Ependymocytes likely appeared as a cell-type in the telencephalon later in vertebrate evolution. In the zebrafish telencephalon similar cells are restricted to a rostral and ventral area70 and were not profiled in our dataset. We detected a few in lizard and birds9,59 where they have been observed in small numbers along the ventricles whereas in mammals they cover the whole ventricular surface and represent a much larger fraction of astroependymoglial cells in the niche. Ependymocytes express several markers of qRG, but simultaneously display remarkable convergence with other multiciliated cells which appear to have co-opted a similar multiciliated cell apomere (Supplementary data Fig. S20a). We found that mouse ependymocytes express regulators of SVZ neurogenesis that are not detected in lizards or birds, suggesting that they acquired additional regulatory roles in mammals (Supplementary data Fig. S20b).

Discussion

Our molecular and cellular characterization of the adult zebrafish telencephalon expands knowledge on telencephalic evolution and will facilitate targeted studies of its diverse cell populations. In particular, we identify underappreciated heterogeneity among brain macrophages and conserved ontogenies of GABAergic neuron families across vertebrates.

In addition, using a custom consensus-clustering approach we identified distinct robust subpopulations of qRG. This is independent of the specific genome assembly, feature choice or clustering parameters and is reproducible across datasets and supported by subsequent cross-species comparisons and in situ validation. Heterogeneity among RG is explained to some extent by spatial origin, with homologous territories between mouse and zebrafish maintaining their positional identity from development to adulthood.

The presence of a caudo-rostral gradient of nr2f1b shows that this gradient predates neocortex arealization. The organization of the zebrafish pallium is less well-defined than that of the neocortex and appears to have evolved independently71, suggesting that NR2F1 might have been co-opted to specify sensory areas32 after the split between actinopterygians and sarcopterygians. Of note, expression of wnt3a has been shown to be restricted to the lateral pallium in zebrafish72. Therefore, both caudo-rostral and medio-lateral gradients involved in hippocampus specification were already present in the last common bony fish ancestor. In agreement with this, transcriptomic studies suggest that the teleost dorsolateral pallium harbors neurons that share molecular signatures with murine hippocampal neurons and other tetrapod homologous regions25,26.

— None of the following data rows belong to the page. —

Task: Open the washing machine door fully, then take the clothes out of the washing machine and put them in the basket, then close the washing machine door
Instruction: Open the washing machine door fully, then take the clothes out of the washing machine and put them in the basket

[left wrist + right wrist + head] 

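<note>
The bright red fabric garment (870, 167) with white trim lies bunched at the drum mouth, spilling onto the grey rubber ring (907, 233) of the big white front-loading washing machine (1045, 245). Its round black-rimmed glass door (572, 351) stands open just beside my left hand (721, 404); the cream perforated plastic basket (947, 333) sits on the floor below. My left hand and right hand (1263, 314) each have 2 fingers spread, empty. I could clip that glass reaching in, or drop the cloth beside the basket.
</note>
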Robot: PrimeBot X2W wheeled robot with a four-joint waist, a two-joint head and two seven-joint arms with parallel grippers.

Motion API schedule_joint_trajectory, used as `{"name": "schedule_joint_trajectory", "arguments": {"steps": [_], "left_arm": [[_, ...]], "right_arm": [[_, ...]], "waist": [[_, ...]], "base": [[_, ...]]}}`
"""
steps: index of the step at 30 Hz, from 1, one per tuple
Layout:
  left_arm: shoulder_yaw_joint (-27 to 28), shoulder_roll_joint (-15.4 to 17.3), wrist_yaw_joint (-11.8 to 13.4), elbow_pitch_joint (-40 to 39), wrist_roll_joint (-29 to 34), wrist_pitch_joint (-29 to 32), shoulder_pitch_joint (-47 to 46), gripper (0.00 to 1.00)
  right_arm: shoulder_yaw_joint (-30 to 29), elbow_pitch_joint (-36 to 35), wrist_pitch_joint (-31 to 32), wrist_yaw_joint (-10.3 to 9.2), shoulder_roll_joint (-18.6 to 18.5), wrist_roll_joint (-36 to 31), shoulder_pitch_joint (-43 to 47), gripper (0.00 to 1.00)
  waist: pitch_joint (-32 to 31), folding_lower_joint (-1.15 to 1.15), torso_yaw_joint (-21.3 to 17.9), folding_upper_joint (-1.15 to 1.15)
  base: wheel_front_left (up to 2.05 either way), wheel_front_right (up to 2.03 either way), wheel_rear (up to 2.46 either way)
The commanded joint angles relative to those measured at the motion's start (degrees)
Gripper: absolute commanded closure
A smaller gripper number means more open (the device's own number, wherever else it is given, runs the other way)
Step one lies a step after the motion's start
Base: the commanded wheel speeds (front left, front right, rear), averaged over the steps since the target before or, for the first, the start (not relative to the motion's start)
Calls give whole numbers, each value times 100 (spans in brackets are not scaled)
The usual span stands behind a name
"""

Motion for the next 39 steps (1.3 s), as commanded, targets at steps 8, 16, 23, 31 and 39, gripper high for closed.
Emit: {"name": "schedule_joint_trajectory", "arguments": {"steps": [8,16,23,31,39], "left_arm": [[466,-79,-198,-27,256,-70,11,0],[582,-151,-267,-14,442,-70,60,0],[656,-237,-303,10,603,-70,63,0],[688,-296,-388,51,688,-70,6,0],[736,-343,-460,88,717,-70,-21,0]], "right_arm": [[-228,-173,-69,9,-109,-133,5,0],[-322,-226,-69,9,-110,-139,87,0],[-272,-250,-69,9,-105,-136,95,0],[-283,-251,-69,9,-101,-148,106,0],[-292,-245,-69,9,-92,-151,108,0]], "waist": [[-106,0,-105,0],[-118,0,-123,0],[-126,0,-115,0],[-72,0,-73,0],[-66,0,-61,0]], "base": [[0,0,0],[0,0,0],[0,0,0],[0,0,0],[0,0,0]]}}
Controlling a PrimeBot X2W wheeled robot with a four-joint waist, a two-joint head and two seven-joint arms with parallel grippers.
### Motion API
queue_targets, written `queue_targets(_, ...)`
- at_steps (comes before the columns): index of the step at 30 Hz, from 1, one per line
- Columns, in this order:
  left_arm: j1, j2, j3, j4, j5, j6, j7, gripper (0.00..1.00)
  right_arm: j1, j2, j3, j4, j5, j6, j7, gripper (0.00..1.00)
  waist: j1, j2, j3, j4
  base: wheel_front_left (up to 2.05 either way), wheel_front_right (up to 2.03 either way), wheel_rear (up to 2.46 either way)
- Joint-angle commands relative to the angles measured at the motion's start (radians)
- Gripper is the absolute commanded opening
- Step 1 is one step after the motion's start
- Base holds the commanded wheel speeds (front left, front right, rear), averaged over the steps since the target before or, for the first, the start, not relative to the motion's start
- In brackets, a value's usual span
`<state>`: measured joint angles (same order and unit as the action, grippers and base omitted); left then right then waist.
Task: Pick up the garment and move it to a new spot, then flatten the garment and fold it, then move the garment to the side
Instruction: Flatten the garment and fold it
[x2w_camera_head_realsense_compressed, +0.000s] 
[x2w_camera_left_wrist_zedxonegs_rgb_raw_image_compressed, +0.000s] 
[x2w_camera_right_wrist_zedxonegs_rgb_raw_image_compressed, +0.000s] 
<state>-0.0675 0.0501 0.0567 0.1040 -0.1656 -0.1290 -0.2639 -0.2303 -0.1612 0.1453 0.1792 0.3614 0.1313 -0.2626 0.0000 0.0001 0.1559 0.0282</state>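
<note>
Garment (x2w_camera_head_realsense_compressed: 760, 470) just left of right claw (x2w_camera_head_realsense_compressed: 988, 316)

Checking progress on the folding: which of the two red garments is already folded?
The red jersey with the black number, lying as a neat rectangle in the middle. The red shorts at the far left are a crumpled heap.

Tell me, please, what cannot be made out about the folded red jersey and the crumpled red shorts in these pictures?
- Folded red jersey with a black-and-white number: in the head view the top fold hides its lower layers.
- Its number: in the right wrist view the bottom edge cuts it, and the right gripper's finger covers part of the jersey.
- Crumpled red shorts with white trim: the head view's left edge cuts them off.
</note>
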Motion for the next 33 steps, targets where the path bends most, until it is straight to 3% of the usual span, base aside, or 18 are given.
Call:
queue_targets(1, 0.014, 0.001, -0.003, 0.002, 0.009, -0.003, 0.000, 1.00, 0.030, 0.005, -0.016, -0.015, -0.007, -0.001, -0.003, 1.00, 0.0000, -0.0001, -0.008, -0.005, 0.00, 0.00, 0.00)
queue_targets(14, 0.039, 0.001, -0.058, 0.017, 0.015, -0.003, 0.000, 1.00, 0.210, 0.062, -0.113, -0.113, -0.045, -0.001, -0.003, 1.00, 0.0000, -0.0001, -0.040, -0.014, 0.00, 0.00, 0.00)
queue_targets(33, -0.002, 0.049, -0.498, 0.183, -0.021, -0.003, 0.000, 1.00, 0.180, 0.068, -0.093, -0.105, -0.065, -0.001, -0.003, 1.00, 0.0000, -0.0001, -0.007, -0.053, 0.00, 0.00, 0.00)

Comparisons of adult neurogenesis across vertebrates revealed a highly conserved neurogenic cascade. Besides generating a list of putative critical regulators of adult neurogenesis in vertebrates, our approach highlights core principles of neurogenesis shared across phyla. Stepwise additions to this conserved core occurred during evolution and likely underlie specific properties of adult neurogenesis and NSC maintenance in different species, which can now be tested via anachronistic gene expression manipulation. This is not to say, however, that because the molecular pathways involved in neurogenesis are highly conserved throughout evolution, neurogenesis itself is necessarily a universally conserved feature. In particular, a switch from NOTCH3 to NOTCH2 in mammalian qRG, together with the emergence of functional NOTCH2NL genes in humans, provides a realistic and testable hypothesis for the premature depletion of RG in humans (Supplementary Text). We also identify genes that show a conserved association with quiescence depth, including some showing consistent patterns in other tissues and/or cancers. Further investigation of those candidates is thus likely to yield fundamental insights on the maintenance of stemness and quiescence.

Our data suggest that avian and mammalian astrocytes evolved from the same ancestral multifunctional RG and that similar RG persist in zebrafish. The synapomere associated with those sister cell types is enriched in genes involved in metabolism, neurotransmission fine-tuning and extracellular milieu homeostasis. Several of these genes can also be detected in lamprey glia but not in putative Ciona ependymoglia. Likewise, the genes that segregate in oligodendrocytes in gnathostomes and are expressed in lamprey glia can induce intricate membrane re-organization and prevent axonal degeneration. Together, these observations are consistent with an ancestral role in enabling neuron communication and survival via the establishment of structures that later served as templates for the development of other functions such as myelination with which we usually associate macroglia. Macroglia then diversified through subfunctionalization, division of labor, co-option of new modules and neofunctionalization.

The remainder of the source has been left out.